Objectives: To develop a nomogram for predicting calf muscle veins thrombosis (CMVT) in stroke patients during rehabilitation. Methods: We enrolled 360 stroke patients from the Rehabilitation Medicine Center from December 2015 to February 2019. Of the participants, 123 were included in the CMVT group and 237 in the no CMVT group. The least absolute shrinkage and selection operator (LASSO) regression model was applied to optimize feature selection for the model. Multivariable logistic regression analysis was applied to construct a predictive model. Performance and clinical utility of the nomogram were generated using the Harrell's concordance index, calibration curve, and decision curve analysis (DCA). Results: Age, Brunnstrom stage (lower extremity), D-dimer, and antiplatelet therapy were associated with the occurrence of CMVT. The prediction nomogram showed satisfactory performance with a concordance index of 0.718 (95% CI: 0.663-0.773) in internal verification. The Hosmer–Lemeshow test, P = .217, suggested that the model was of goodness-of-fit. In addition, the DCA demonstrated that the CMVT nomogram had a good clinical net benefit. Conclusions: We developed a nomogram that could help clinicians identify high-risk groups of CMVT in stroke patients during rehabilitation for early intervention.

Keywords

nomogram calf muscular vein thrombosis stroke rehabilitation

Introduction

Calf muscular vein thrombosis (CMVT) is defined as thrombosis in the soleal and gastrocnemius calf muscle veins. The soleal and gastrocnemius veins, distinct from the posterior tibial or peroneal veins, are intramuscular veins forming a sinus or plexus of veins.¹ Post-stroke paralysis is a common factor contributing to calf deep vein thrombosis (calf DVT), evidence shows that the calf muscle veins are the most common thrombosis locations after stroke (>90%).² Although CMVT has been known entity for 40 years,³ thrombosis in the calf muscle has not yet been fully elucidated, and conclusive research on this disease entity is limited. But this does not imply that CMVT is of no clinical importance. The calf muscular vein has been suggested as being the origin of thrombosis in lower limbs,⁴ and a proportion of the CMVT propagate rapidly into DVT and pulmonary embolism (PE),¹ which may lead to devastating consequences among hospitalized patients. Therefore, early and timely CMVT risk assessment after stroke should be highlighted.

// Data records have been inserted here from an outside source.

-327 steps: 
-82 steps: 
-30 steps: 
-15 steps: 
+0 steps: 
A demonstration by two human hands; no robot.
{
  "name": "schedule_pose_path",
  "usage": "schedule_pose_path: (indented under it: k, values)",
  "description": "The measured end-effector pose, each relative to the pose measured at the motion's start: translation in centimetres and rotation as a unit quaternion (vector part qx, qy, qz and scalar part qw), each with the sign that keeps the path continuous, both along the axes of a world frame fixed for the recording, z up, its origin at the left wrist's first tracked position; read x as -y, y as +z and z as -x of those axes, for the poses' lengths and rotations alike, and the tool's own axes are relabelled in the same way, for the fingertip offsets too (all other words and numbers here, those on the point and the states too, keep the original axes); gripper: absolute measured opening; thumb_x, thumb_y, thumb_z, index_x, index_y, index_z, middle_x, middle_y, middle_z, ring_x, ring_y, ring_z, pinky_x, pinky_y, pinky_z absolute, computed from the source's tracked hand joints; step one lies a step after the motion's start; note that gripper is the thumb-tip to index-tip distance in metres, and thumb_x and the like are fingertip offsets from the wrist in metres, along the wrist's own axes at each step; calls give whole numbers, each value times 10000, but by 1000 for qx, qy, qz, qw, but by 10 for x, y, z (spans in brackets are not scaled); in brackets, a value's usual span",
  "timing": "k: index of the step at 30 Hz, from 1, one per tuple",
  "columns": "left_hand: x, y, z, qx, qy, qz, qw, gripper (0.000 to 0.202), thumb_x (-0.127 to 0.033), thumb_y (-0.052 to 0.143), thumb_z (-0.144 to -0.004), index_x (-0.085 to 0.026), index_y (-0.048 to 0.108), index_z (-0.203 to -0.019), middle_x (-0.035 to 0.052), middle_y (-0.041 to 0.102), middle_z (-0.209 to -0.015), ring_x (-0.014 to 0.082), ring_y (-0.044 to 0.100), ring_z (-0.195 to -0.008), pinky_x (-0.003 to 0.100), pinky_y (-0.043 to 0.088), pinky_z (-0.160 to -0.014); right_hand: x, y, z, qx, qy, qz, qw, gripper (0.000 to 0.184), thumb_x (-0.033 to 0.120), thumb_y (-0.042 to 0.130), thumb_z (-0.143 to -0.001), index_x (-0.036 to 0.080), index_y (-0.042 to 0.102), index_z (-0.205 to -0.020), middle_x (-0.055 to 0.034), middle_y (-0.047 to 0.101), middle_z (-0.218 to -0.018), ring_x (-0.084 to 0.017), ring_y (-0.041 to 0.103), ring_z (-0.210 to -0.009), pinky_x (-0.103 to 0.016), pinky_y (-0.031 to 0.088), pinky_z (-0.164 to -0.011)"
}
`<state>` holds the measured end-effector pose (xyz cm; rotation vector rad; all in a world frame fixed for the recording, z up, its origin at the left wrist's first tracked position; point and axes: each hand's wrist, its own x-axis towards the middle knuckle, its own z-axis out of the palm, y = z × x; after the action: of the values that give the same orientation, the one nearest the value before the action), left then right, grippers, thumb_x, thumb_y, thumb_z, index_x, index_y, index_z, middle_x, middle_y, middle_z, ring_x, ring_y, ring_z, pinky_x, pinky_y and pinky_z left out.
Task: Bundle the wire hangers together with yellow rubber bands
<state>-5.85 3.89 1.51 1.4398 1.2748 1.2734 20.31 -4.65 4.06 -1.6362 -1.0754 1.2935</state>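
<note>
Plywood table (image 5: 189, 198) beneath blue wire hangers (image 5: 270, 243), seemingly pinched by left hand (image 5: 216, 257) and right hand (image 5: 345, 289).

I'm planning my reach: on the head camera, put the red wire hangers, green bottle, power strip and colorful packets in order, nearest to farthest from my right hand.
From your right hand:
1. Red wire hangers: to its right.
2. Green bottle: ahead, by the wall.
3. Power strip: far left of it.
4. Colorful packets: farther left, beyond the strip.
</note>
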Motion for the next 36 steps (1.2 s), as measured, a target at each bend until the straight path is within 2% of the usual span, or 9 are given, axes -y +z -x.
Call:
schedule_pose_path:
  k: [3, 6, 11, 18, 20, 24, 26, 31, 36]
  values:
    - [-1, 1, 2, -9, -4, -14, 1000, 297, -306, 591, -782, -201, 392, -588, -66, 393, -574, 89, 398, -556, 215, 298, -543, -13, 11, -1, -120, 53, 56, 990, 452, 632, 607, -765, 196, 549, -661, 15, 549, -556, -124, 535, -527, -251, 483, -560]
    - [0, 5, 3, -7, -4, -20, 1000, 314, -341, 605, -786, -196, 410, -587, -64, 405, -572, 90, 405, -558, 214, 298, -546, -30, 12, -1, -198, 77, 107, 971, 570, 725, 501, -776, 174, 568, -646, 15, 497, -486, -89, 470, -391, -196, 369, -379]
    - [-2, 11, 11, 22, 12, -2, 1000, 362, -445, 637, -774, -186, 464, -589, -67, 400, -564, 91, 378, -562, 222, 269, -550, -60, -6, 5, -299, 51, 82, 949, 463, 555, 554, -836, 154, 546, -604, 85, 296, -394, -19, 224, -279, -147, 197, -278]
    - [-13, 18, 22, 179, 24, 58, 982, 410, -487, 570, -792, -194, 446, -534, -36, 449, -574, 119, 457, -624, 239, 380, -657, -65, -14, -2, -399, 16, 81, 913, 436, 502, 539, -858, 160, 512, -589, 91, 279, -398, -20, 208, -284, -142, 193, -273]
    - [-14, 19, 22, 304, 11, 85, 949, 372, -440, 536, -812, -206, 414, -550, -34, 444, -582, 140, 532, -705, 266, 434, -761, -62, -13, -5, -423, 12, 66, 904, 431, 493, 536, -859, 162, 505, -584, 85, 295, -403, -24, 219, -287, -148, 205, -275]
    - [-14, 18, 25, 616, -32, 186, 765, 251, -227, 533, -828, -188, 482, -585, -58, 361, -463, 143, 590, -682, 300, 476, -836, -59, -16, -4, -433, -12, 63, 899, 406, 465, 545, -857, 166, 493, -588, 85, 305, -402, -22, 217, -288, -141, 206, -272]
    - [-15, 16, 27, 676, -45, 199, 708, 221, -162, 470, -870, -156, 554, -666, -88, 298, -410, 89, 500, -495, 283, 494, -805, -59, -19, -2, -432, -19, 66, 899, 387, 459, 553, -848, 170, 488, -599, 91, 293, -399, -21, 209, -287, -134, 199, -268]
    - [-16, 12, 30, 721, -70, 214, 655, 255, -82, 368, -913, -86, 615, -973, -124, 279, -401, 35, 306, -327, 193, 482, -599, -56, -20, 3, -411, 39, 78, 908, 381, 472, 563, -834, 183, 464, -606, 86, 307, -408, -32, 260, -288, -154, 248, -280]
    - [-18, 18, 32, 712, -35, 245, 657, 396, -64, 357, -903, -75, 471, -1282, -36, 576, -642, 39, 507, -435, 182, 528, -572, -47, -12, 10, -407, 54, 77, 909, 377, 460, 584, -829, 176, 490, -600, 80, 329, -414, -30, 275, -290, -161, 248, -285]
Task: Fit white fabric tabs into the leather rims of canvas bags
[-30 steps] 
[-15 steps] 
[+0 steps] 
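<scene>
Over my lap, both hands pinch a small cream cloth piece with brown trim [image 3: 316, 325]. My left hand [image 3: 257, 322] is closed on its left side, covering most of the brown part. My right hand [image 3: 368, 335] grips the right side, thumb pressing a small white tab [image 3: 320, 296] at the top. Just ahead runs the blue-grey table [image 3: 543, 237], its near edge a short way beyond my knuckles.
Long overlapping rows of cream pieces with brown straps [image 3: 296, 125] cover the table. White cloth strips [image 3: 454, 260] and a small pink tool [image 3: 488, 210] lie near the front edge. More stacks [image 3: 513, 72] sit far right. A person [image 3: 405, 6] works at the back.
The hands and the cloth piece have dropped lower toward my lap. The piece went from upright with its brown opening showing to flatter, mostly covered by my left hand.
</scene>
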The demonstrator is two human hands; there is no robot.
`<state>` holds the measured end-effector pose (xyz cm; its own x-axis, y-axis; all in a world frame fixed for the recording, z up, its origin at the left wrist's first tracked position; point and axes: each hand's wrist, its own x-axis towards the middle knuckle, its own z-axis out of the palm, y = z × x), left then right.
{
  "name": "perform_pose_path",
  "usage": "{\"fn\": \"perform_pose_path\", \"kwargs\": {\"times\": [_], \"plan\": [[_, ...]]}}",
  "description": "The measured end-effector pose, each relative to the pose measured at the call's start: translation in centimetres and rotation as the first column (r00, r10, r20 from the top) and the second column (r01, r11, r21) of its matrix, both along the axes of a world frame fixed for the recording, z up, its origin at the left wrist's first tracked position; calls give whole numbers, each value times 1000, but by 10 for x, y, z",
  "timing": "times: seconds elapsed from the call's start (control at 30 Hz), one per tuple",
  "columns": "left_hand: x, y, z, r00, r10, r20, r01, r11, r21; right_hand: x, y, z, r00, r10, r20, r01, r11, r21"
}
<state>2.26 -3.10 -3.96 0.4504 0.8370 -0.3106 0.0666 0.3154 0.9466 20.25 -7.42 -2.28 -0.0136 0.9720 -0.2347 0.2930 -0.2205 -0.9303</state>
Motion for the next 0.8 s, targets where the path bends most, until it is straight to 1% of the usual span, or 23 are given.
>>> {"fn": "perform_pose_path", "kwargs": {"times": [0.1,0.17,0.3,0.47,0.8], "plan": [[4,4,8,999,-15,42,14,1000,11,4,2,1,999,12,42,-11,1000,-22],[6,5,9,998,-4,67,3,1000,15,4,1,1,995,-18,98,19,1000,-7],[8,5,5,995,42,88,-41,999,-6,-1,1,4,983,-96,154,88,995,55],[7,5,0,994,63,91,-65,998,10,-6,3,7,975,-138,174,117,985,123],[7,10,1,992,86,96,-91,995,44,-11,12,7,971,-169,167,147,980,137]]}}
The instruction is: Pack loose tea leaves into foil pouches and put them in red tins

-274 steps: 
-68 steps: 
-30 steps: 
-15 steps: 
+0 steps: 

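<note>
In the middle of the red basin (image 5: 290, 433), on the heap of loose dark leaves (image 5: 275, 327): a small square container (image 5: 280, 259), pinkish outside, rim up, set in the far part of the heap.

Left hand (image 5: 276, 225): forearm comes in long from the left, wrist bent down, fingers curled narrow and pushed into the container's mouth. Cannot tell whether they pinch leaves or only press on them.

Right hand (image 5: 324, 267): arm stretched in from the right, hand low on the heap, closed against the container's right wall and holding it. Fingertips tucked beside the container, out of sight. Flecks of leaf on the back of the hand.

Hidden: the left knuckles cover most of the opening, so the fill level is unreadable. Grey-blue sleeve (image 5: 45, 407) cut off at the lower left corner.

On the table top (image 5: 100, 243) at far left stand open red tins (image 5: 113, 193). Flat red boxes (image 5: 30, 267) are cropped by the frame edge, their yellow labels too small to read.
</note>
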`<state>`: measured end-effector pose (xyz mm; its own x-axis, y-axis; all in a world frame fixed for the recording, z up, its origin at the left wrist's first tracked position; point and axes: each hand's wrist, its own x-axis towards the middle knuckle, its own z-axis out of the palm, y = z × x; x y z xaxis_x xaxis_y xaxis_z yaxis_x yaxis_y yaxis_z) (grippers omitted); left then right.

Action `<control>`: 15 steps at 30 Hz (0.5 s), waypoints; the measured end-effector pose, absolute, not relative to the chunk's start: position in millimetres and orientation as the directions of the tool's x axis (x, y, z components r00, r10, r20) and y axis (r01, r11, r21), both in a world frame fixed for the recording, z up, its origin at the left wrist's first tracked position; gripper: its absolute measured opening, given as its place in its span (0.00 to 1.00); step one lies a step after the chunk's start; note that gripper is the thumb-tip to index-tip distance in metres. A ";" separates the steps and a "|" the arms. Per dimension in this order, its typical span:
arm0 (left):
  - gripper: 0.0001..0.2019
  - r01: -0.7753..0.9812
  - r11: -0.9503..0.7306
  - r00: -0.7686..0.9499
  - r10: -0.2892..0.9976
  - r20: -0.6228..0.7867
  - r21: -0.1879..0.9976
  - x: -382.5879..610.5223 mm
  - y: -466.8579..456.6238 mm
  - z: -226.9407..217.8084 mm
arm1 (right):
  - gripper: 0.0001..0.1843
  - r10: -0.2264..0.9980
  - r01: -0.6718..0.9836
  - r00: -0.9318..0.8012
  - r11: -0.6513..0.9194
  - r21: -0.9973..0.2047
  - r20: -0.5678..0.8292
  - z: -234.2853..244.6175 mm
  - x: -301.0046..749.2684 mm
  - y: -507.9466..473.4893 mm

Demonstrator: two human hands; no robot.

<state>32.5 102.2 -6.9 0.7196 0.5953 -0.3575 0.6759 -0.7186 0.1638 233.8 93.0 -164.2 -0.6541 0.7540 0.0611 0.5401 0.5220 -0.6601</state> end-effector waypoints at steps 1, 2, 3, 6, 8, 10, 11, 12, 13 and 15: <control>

More often asymptomatic than proximal DVT, CMVT may escape diagnosis if not ruled out in detail during patient evaluation, especially for stroke patients during rehabilitation who usually have impaired consciousness, cognitive impairment, or sensory deficits.^5,6 Clinical studies rarely focused on CMVT until the shift from venography to venous ultrasonography.^7-9 Duplex venous scanning (DVS) has been recommended as the standard diagnostic modality for CMVT because of its comparable accuracy, reduced invasiveness, and cost savings compared to venography.¹⁰

To our knowledge, the literature on the prevention of CMVT in stroke patients during rehabilitation is sparse. Only a small amount of evidence suggested that the risk factors associated with CMVT in patients with cerebral hemorrhage included higher age, higher level of D-dimer, lower Glasgow Coma Score (GCS), and lower affected side muscle strength.⁶ However, other factors, such as the patient's degree of paralysis and daily mobility skills,¹¹ which may affect the mobility of hemiplegic patients during rehabilitation, have not been considered.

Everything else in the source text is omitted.